Nas apresentações virtuais feitas entre 2020 e 2021, Simone doou aos fãs o que tem de melhor: seu canto. Lembrou sucessos da carreira e apresentou surpresas, entre elas duas canções inéditas compostas por ela, celebrando seu passado e acenando para o futuro.
Leonardo Lichote
A quarentena no Brasil, imposta pelo coronavírus, estava completando um mês quando Simone entrou ao vivo no Instagram, de sua casa, para sua primeira live, no dia 12 de abril de 2020. Ainda nos primeiros minutos, antes de entoar “Canteiros” (Cecília Meireles/ Fagner) acompanhada pelo piano pré-gravado de Leandro Braga, ela conversou com seu público: “Vou fazer mais… Não (vou) me preparar porque… É assim, peito aberto, coração na garganta. O meu material de trabalho tá sendo essa caixinha e o telefone. Tô aqui à disposição de vocês”.
A promessa de “vou fazer mais” foi largamente cumprida: no total, entre abril de 2020 e abril de 2021 foram 37 lives, todas de peito aberto e coração na garganta. Em cada uma delas, um repertório cuidadosamente escolhido, combinando sucessos e surpresas sobre as bases instrumentais enviadas por amigos como o já citado Leandro Braga, Ana Costa, Leila Pinheiro, Marina Lima, Thiago da Serrinha e Webster Santos. Além dos reforços, ao longo dos shows carregados de informalidade — a despeito da excelência da voz e do repertório —, Simone também se acompanhou ao violão, o que não fazia desde a temporada do show “Feminino”, entre 2002 e 2003. E, claro, não faltou seu indefectível e tamborim batucado com os dedos.
Ao longo desse período, as lives de Simone ofereceram alento em meio à situação de incerteza (econômica, existencial) na qual o mundo foi lançado pela pandemia. Era essa a intenção maior da cantora quando se lançou nessa sequência de apresentações virtuais: estar perto de seus fãs dando a eles o que de melhor tem — sua voz e interpretação. Para além do caráter afetivo desses encontros virtuais, os fãs puderam ter contato com a grandeza de seu canto, ainda mais evidente exposto em sua crueza máxima — em casa, sem a proteção do palco ou do estúdio. E o Brasil pôde passear por sua carreira de quase cinco décadas (seu disco de estreia foi lançado em 1973), numa panorâmica privilegiada, com a curadoria da própria cantora.

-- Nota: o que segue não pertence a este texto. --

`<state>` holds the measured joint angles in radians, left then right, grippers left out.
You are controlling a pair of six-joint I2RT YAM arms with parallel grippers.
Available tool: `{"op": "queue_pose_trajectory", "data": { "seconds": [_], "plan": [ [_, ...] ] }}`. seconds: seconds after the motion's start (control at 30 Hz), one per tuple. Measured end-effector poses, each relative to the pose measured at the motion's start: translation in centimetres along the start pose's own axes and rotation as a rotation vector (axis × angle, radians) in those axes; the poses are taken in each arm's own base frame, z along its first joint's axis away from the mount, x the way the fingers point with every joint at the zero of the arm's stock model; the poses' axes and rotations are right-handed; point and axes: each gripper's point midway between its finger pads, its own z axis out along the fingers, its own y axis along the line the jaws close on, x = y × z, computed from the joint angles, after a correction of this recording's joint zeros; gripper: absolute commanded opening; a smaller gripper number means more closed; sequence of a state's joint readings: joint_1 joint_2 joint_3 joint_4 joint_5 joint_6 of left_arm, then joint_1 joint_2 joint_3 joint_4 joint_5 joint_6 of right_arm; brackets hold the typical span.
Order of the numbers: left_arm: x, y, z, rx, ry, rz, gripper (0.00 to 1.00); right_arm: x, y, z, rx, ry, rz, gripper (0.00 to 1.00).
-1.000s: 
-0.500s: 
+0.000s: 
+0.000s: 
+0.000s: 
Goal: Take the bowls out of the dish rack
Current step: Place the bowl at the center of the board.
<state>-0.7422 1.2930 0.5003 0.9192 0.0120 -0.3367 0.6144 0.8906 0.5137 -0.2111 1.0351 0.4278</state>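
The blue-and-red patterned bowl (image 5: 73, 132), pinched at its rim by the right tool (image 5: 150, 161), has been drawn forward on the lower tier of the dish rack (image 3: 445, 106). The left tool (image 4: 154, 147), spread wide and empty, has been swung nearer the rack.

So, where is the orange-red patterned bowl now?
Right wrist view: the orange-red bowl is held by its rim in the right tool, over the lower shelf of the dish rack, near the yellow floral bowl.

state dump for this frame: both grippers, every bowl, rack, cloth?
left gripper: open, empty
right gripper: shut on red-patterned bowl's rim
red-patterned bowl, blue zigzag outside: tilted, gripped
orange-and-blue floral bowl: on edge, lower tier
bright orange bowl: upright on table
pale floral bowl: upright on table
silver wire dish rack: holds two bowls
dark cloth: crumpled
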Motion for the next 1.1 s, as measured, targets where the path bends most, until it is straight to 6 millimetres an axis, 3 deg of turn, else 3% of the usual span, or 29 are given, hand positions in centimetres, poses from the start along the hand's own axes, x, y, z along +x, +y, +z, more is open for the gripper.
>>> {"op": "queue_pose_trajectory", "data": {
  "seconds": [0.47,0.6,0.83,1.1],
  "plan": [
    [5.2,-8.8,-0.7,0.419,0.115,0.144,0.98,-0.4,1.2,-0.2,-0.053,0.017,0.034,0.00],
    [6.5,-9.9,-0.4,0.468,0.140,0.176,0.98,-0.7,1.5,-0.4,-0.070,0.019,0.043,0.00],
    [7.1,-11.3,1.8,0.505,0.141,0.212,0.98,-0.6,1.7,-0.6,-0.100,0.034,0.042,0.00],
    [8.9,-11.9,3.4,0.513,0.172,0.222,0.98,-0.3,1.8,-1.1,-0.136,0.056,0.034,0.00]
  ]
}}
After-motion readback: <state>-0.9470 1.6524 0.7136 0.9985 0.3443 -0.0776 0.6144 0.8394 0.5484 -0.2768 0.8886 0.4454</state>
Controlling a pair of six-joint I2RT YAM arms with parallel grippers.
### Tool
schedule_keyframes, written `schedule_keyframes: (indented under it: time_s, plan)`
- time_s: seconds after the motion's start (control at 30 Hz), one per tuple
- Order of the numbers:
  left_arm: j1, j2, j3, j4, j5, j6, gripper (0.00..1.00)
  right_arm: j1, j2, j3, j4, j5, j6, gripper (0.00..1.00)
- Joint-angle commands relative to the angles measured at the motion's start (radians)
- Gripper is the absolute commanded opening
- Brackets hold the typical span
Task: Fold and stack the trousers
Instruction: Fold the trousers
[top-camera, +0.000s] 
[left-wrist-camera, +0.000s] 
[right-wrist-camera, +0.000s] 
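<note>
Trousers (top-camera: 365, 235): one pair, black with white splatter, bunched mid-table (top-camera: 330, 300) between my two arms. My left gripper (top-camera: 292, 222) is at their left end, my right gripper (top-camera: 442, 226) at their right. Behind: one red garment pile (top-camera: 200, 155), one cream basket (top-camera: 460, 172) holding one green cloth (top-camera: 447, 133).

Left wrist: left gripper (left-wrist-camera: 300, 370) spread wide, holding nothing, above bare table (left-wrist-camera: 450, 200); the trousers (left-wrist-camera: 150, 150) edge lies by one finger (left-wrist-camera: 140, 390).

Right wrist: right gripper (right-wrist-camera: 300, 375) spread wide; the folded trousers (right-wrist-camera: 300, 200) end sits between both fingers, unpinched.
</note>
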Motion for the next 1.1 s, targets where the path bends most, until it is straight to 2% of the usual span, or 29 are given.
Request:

Apesar do caráter assumidamente amador próprio das lives (seguindo as recomendações dos especialistas de saúde, Simone fazia questão de estar sozinha nas transmissões), a missão foi encarada com seriedade e profissionalismo. Cada um dos encontros — semanais até o fim de 2020, sempre aos domingos — era pensado como um show, com roteiro único, o que exigiu dela e de sua equipe uma dedicação de pelo menos oito horas diárias. Seus principais parceiros na tarefa foram o compositor Tiago Torres, que a ajudava na pesquisa de roteiro, e Deco Gedeon, seu empresário, responsável pela produção das lives.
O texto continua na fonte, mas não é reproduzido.